Enhanced Thermal Performance and Impact Strength of UHMWPE/Recycled-PA6 Blends Synthesized via a Melting Extrusion Route

1School of Materials Science and Engineering, Qiqihar University, Qiqihar 161006, China
2Center of Super-Diamond and Advanced Films (COSDAF), Department of Physics and Materials Science, City University of Hong Kong, Hong Kong
3Department of Mechanical Engineering and Shenzhen Research Institute, Hong Kong Polytechnic University, Hung Hom, Kowloon 999077, Hong Kong

Received 11 January 2016; Accepted 10 April 2016

Academic Editor: Gianluca Cicala

Copyright © 2016 Xiuying Yang et al. This is an open access article distributed under the Creative Commons Attribution License, which permits unrestricted use, distribution, and reproduction in any medium, provided the original work is properly cited.

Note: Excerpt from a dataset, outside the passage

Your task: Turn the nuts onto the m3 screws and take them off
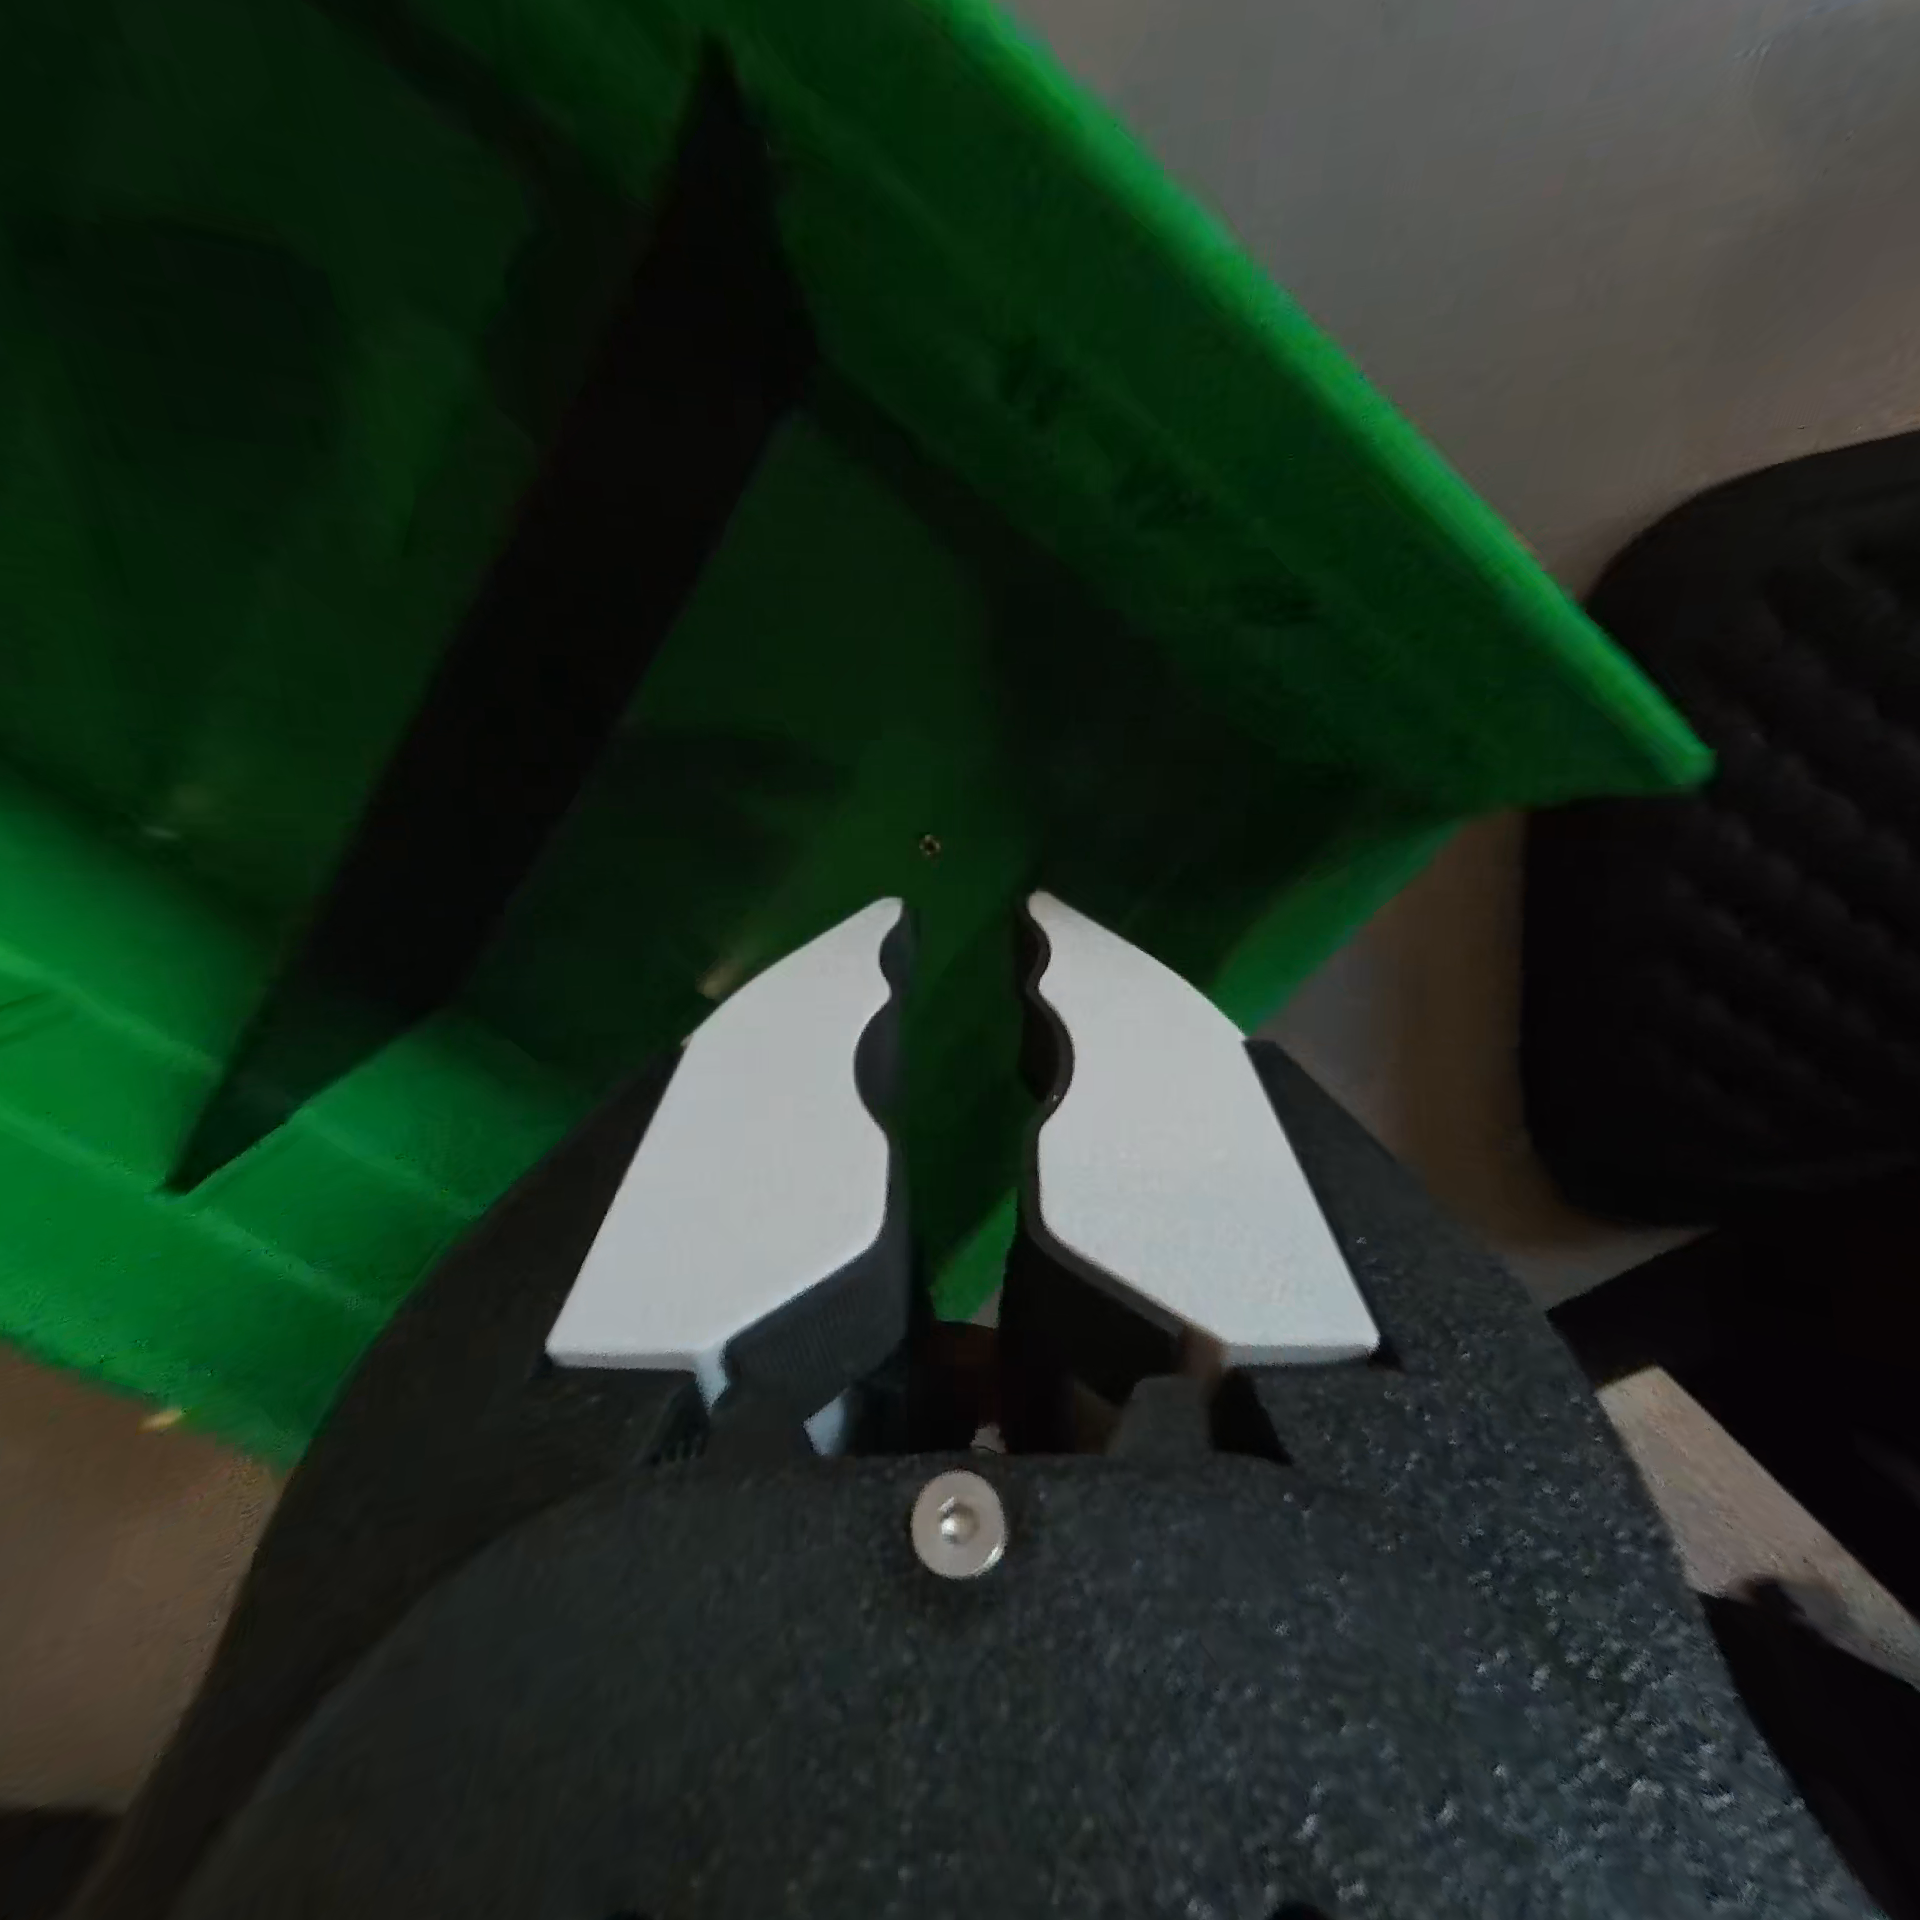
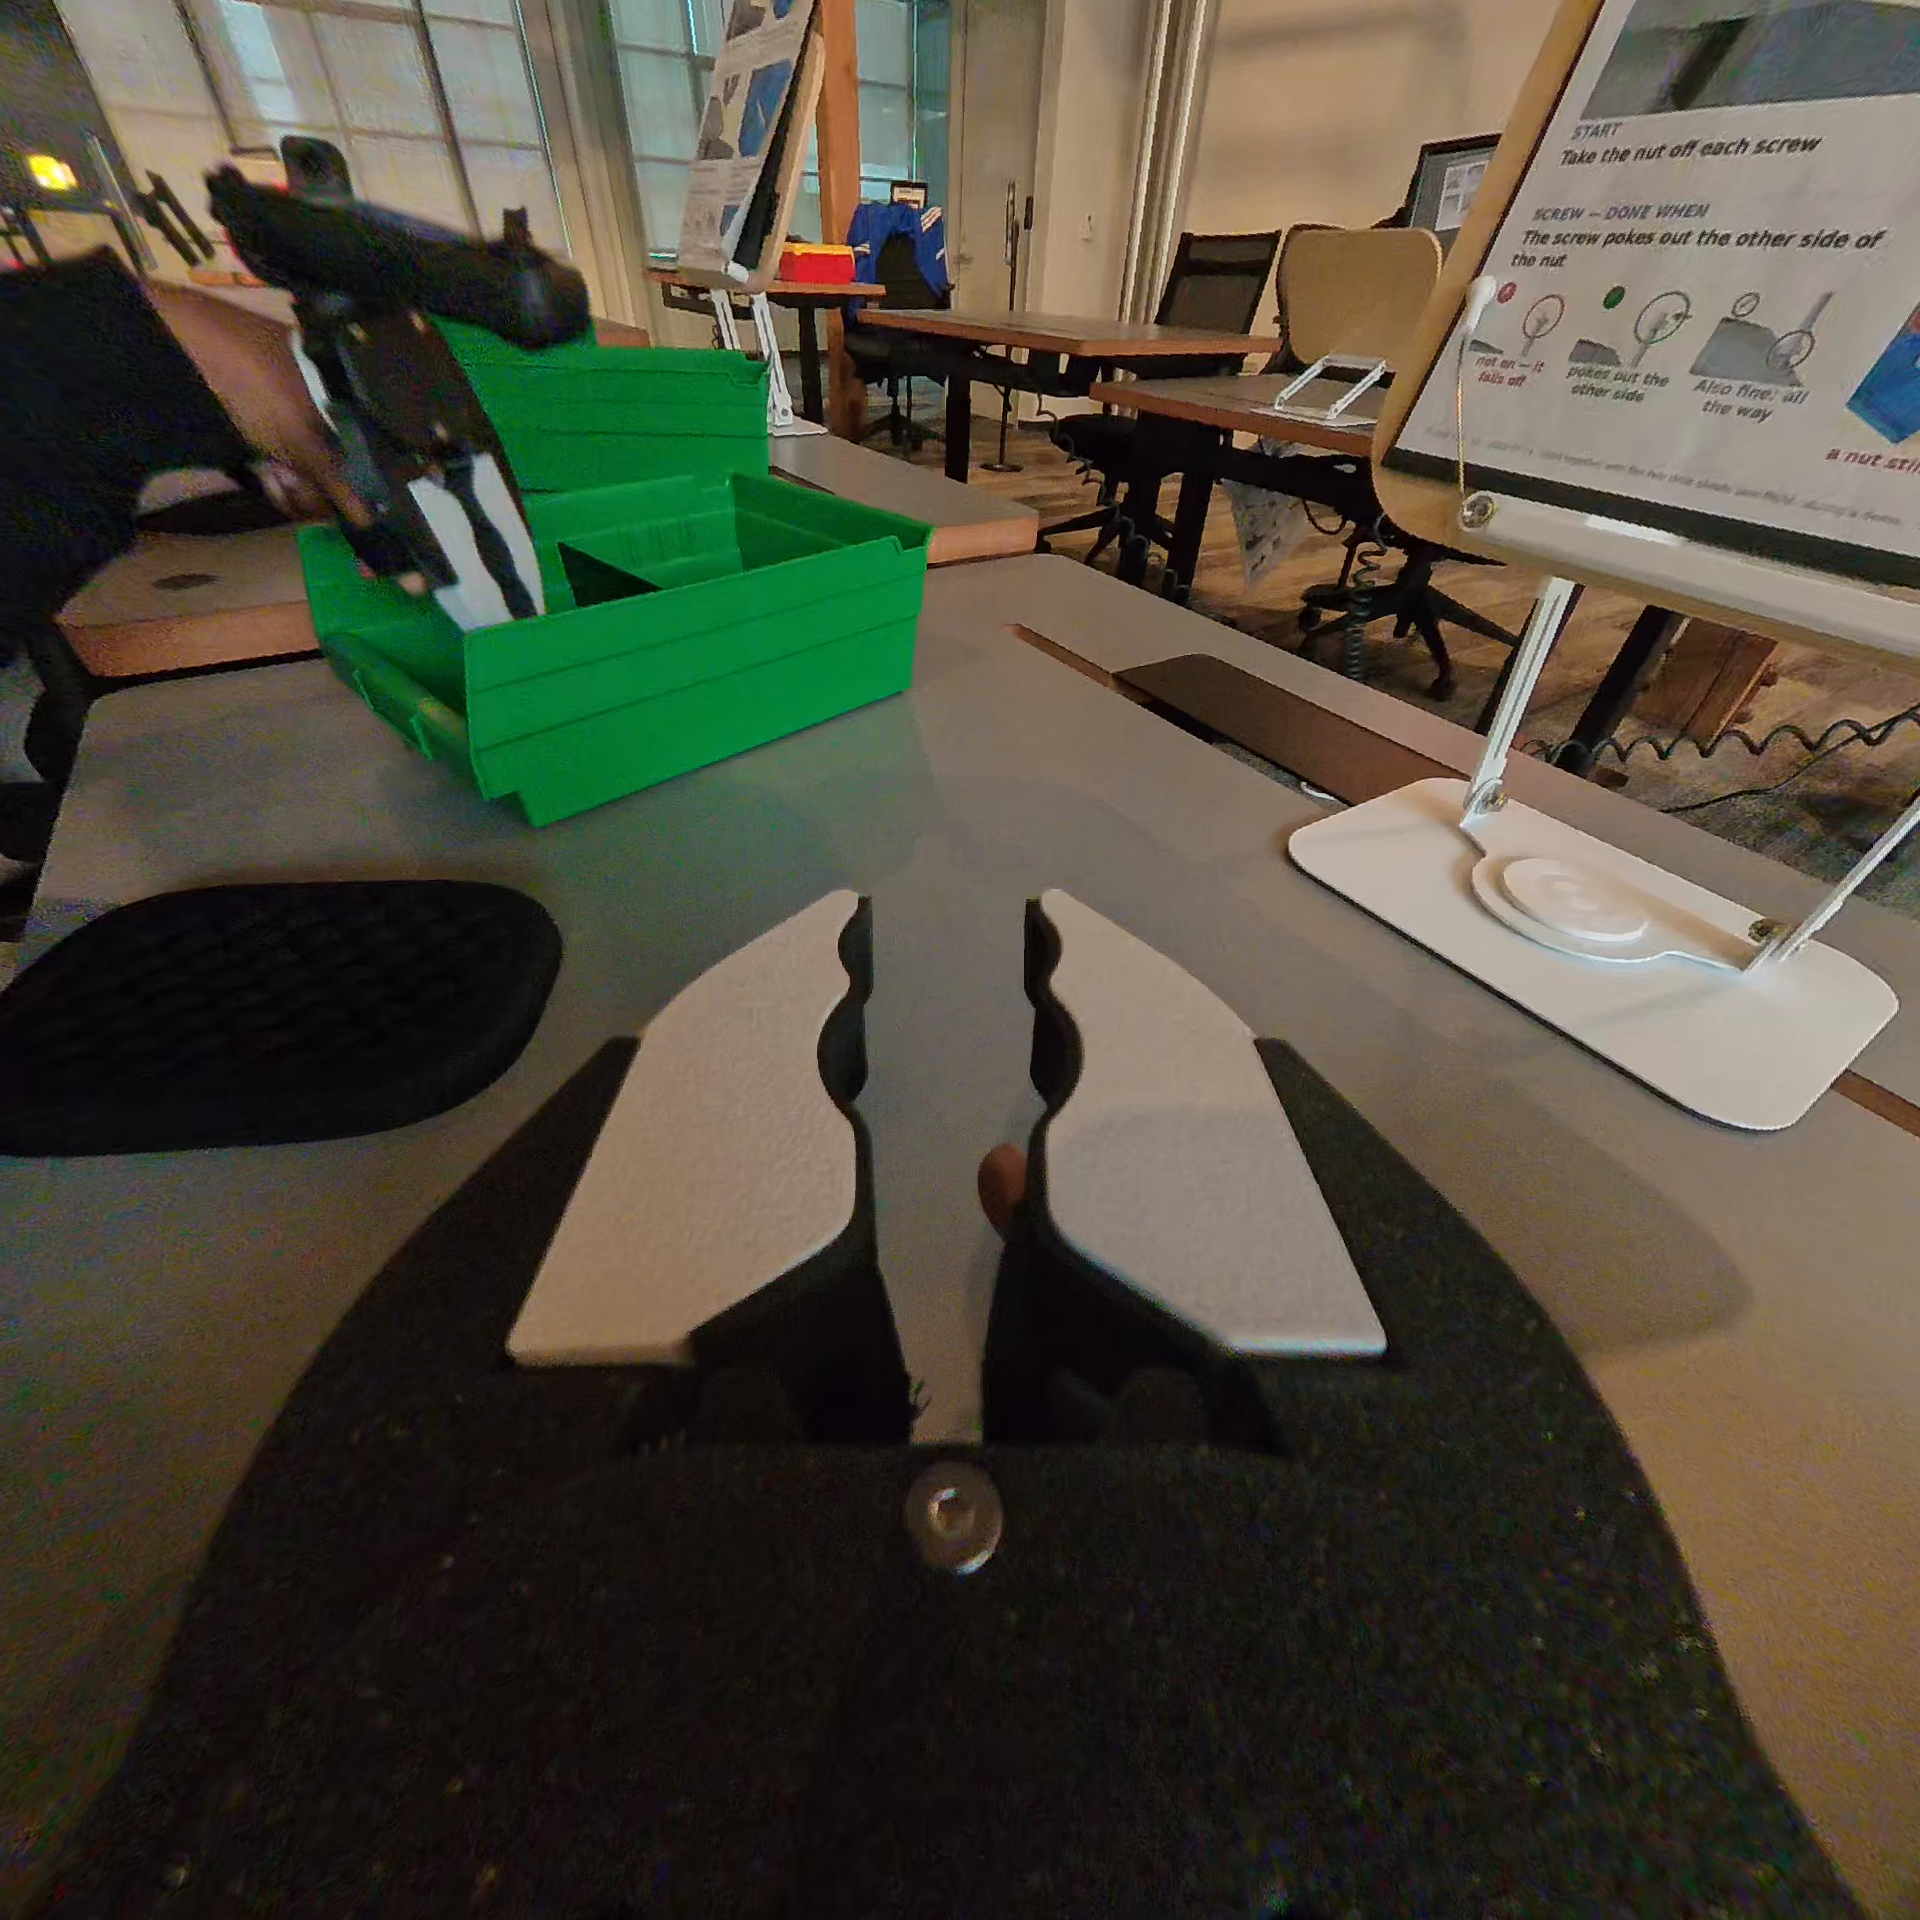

The blends of ultra-high molecular weight polyethylene (UHMWPE) and recycled-polyamide 6 (R-PA6) were prepared via a melting extrusion route using high-density polyethylene-graft-maleic anhydride (HDPE-g-MAH) as the compatibilizer. The morphologies and distributions of the chemical components of the blends were characterized by scanning electron microscopy and synchrotron Fourier transform infrared microspectroscopy. The effects of R-PA6 content on the Vicat softening temperature (VST), heat distortion temperature (HDT), and impact strength of the blends were studied. Remarkably, in comparison with those of UHMWPE, the VST and HDT of UHMWPE/R-PA6 blends with 44 wt% R-PA6 were increased to 165.1 and 98.4°C, respectively, and the Charpy impact strength and Izod impact strength of the blends were enhanced to 33.9 and 16.2 kJ/m2, respectively. In addition, it was found that the blending system containing 44 wt% R-PA6 and 48 wt% UHMWPE exhibited the best compatibility when it was prepared using 8 wt% HDPE-g-MAH. The distribution of the phases of UHMWPE and R-PA6 was uniform, and no obvious phase separation was observed in the blends.